Instructions for the task: Leaving the pictures aside, repeat each line below exactly.

------------------------------------------------------------

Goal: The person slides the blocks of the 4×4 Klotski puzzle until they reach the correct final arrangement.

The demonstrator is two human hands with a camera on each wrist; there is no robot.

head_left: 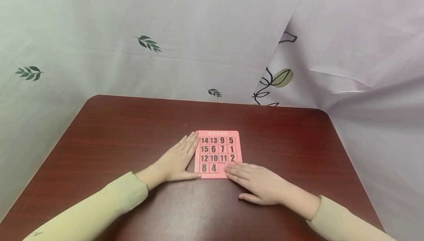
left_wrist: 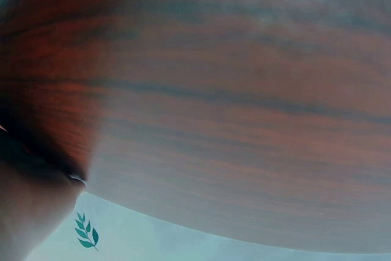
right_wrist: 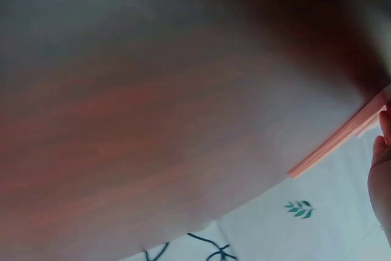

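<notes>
A pink sliding number puzzle (head_left: 218, 154) lies flat on the table, its black-numbered tiles in a square frame. Along its left edge rests my left hand (head_left: 175, 162), fingers straight toward the upper left corner and thumb at the lower left one. The fingertips of my right hand (head_left: 260, 184) touch the puzzle's lower right corner and cover the tile there. A bare pink slot shows just right of the 4. In the right wrist view, the puzzle's edge (right_wrist: 336, 142) runs up to the right hand (right_wrist: 382, 187). Part of the left hand (left_wrist: 36, 203) shows in the left wrist view.
The dark red wooden table (head_left: 132, 130) has rounded far corners. A pale curtain (head_left: 185, 31) with leaf prints hangs behind its far edge, and another cloth (head_left: 371, 60) hangs along the right side.
</notes>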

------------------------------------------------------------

Written solution:
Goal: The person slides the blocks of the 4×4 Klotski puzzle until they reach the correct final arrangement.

The demonstrator is two human hands with a camera on each wrist; there is no robot.

head_left: 
left_wrist: 
right_wrist: 

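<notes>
A pink sliding number puzzle (head_left: 218, 154) lies flat on the table, its black-numbered tiles in a square frame. Along its left edge rests my left hand (head_left: 175, 162), fingers straight toward the upper left corner and thumb at the lower left one. The fingertips of my right hand (head_left: 260, 184) touch the puzzle's lower right corner and cover the tile there. A bare pink slot shows just right of the 4. In the right wrist view, the puzzle's edge (right_wrist: 336, 142) runs up to the right hand (right_wrist: 382, 187). Part of the left hand (left_wrist: 36, 203) shows in the left wrist view.
The dark red wooden table (head_left: 132, 130) has rounded far corners. A pale curtain (head_left: 185, 31) with leaf prints hangs behind its far edge, and another cloth (head_left: 371, 60) hangs along the right side.
</notes>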

That wraps up the answer.